Il presidente della Lega Pro/Serie C non è stato tenero nel suo intervento a Rai Radio 1: “In questo momento dobbiamo capire il dolore evitando conflitti”
Intervenuto a Rai Radio 1, il presidente della Lega Pro/Serie C Francesco Ghirelli, ha ribadito il suo pensiero sul momento che il calcio, per colpa dell’epidemia Coronavirus, sta attraversando: “Vorrei tornare a giocare anche domani, e questa è la speranza di ognuno di noi, il che vorrebbe dire che il paese è meno in sofferenza. Mi auguro che le persone che sono andate in giro per l’Italia in questi giorni non abbiano la responsabilità di un nuovo picco nei prossimi giorni, la situazione è in divenire. Quando la gente sta male e soffre, è necessario stare in silenzio”.

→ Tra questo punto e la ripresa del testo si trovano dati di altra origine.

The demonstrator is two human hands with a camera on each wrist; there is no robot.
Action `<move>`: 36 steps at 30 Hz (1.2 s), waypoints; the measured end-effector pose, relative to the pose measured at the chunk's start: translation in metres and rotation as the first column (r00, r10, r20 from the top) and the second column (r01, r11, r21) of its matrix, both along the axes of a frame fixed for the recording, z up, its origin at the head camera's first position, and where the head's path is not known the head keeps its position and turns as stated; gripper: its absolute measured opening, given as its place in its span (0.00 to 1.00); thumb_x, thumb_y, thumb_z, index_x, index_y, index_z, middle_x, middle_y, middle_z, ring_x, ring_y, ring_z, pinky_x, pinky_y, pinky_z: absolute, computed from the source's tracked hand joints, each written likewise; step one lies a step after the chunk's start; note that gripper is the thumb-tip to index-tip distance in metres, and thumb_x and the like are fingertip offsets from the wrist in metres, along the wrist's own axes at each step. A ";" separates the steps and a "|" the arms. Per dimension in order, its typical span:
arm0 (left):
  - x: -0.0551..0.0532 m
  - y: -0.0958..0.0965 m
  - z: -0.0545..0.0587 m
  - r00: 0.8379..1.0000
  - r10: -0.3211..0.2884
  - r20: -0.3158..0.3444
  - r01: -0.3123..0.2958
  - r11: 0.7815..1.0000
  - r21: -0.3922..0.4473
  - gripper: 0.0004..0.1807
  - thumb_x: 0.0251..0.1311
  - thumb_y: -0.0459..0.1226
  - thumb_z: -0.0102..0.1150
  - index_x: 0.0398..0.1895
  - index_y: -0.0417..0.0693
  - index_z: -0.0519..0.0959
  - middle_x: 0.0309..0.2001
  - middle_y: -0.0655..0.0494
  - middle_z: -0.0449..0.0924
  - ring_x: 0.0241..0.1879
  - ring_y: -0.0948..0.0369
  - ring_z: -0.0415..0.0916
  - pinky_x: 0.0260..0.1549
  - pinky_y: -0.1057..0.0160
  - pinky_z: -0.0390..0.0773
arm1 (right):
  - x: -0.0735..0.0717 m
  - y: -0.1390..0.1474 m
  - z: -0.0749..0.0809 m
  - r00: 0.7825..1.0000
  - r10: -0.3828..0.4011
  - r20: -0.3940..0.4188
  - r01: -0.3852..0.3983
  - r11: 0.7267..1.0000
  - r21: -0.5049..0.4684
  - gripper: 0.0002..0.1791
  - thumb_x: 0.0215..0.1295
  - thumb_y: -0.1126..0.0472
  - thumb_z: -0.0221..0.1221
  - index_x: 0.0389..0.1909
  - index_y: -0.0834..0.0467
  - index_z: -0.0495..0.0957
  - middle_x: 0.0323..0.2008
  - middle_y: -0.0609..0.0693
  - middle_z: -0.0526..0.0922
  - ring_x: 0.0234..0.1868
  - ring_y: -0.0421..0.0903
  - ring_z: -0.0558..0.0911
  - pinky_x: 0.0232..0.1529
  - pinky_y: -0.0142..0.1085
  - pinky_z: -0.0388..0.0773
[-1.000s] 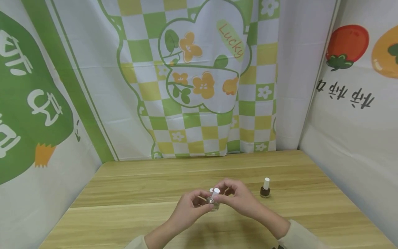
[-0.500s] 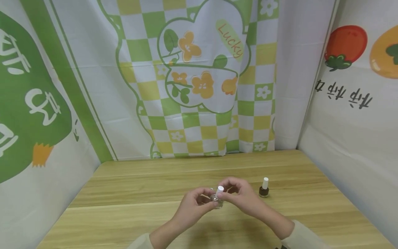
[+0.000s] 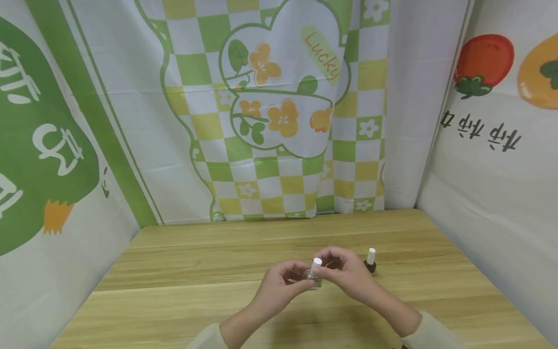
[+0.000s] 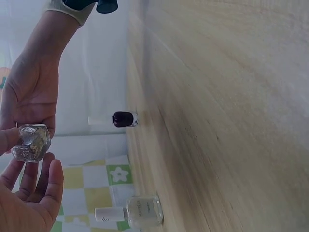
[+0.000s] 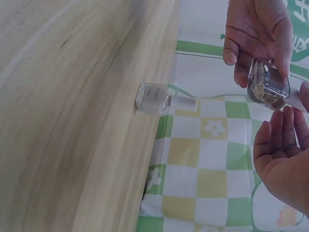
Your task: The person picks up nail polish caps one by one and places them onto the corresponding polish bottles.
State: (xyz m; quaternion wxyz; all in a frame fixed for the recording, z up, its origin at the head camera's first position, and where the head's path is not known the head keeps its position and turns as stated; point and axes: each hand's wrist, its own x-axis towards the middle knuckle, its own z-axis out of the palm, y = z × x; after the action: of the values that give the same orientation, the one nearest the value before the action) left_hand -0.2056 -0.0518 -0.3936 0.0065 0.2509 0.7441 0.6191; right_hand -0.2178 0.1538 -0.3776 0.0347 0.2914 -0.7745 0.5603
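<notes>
My left hand (image 3: 281,286) holds a glittery nail polish bottle (image 5: 268,86) by its clear glass body. The thumb and fingers of my right hand (image 3: 346,274) pinch the bottle's white cap (image 3: 316,263). In the head view the bottle is upright, slightly tilted, above the table. Silver and gold flecks show through the glass in both wrist views. Beyond the hands stands a clear nail polish bottle (image 4: 145,211) with a white cap, hidden behind them in the head view. A dark nail polish bottle (image 3: 370,266), also white-capped, stands right of my right hand, which partly covers it.
The wooden table (image 3: 196,257) carries both standing bottles. Behind it hangs a green, yellow and white checkered cloth (image 3: 266,184). Printed white cloth walls (image 3: 484,194) close off the left and right sides.
Both hands have shifted a little to the right with the glittery bottle. The right hand now overlaps the dark bottle, and the white cap behind the hands has passed out of sight.
</notes>
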 end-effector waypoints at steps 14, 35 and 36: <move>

“Quello che abbiamo fatto in queste settimane, come calcio in generale, non ci ha avvicinato troppo alla gente, siamo apparsi spocchiosi: mentre la persone non potevano camminare intorno alle proprie abitazioni noi parlavamo di allenanti. Siamo lo sport più popolare che sta nelle pieghe della società, quindi dobbiamo capire il dolore, evitando che ci siano conflitti e discussioni”
FARMACO FONDAMENTALE PER RIPARTIRE. “C’è una catena di comando precisa: autorità scientifiche e sanitarie, Governo, CONI, FIGC e in ultimo noi come Leghe, ma c’è quel convitato di pietra, silente e subdolo, che è quel maledetto virus che gira per l’Italia. Fin quando non lo avremo sconfitto, e non ci sarà un farmaco che ci aiuterà in questo, non possiamo avere la responsabilità di far tornare in campo i ragazzi”.